Kissing changed everything. There was no getting around it.
“That was unexpected,” Harry said slowly.
Ron moaned, tugging at his hair. “I’m sorry,” he cried. “It was stupid.”
“No.” His
friend’s voice was firm, if quiet.
Almost a full minute passed in silence. Ron’s ears were pounding with blood. His face was hot and his mouth dry. He hadn’t even wanted to kiss
Harry—not the way he wanted to kiss Hermione.
He imagined kissing her every time she bit her bottom lip when she
studied, every time her scowl melted into a smile in spite of her best
efforts. Ron had never imagined
kissing Harry, and yet here they were, awkward and embarrassed, knowing what
the other’s toothpaste tasted like.
He wanted Harry to say something. Something about quidditch, or about the
second task—something harmless that would break the tension.

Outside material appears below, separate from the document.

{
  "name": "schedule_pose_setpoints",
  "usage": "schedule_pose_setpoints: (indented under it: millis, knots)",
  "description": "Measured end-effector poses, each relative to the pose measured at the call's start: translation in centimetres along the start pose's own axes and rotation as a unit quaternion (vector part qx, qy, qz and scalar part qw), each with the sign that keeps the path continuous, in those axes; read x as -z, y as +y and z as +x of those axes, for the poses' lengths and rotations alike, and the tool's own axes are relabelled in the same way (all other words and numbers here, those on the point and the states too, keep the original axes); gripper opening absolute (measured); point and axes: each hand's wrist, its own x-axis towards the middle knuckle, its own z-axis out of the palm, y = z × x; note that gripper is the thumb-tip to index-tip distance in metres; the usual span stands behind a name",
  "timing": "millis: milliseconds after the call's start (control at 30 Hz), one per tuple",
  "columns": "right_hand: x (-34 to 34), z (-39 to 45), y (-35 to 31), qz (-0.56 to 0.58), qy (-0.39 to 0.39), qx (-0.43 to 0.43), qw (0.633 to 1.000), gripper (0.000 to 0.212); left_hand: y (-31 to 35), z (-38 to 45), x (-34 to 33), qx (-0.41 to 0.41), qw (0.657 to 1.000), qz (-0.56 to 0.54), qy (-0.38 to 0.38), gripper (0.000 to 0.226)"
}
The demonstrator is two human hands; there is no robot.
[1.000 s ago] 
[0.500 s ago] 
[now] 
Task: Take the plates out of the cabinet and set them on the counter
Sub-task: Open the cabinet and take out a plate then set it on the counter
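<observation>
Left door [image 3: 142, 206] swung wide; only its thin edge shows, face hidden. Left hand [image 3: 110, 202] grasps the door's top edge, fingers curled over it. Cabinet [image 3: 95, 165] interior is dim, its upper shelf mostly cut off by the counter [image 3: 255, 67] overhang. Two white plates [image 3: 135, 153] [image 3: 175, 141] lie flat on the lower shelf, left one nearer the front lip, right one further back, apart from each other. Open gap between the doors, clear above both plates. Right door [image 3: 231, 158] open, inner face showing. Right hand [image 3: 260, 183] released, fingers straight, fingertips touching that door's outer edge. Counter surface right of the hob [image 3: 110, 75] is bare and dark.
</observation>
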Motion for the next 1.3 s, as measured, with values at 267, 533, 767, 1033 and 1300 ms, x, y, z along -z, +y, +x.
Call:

Harry kept his thoughts to himself.
Wondering what to do, Ron noticed the smooth hardness of
Harry’s wand, still in his hand. The
answer was obvious. He trembled as his
hand suddenly swished-and-flicked the dark wood. “Obliviate!”
An
instant later, Harry blinked, looking sleepy.
“Ron?” he asked, confused. “Why are you—?”
“You had a nightmare or something,” Ron lied
quickly. “You yelled.”
Harry rubbed his eyes.
“Sorry,” he apologized softly.
“I don’t remember any kind of bad dream. Thanks for waking me, though.”
Ron smiled down at his best friend. “Any time,” he promised.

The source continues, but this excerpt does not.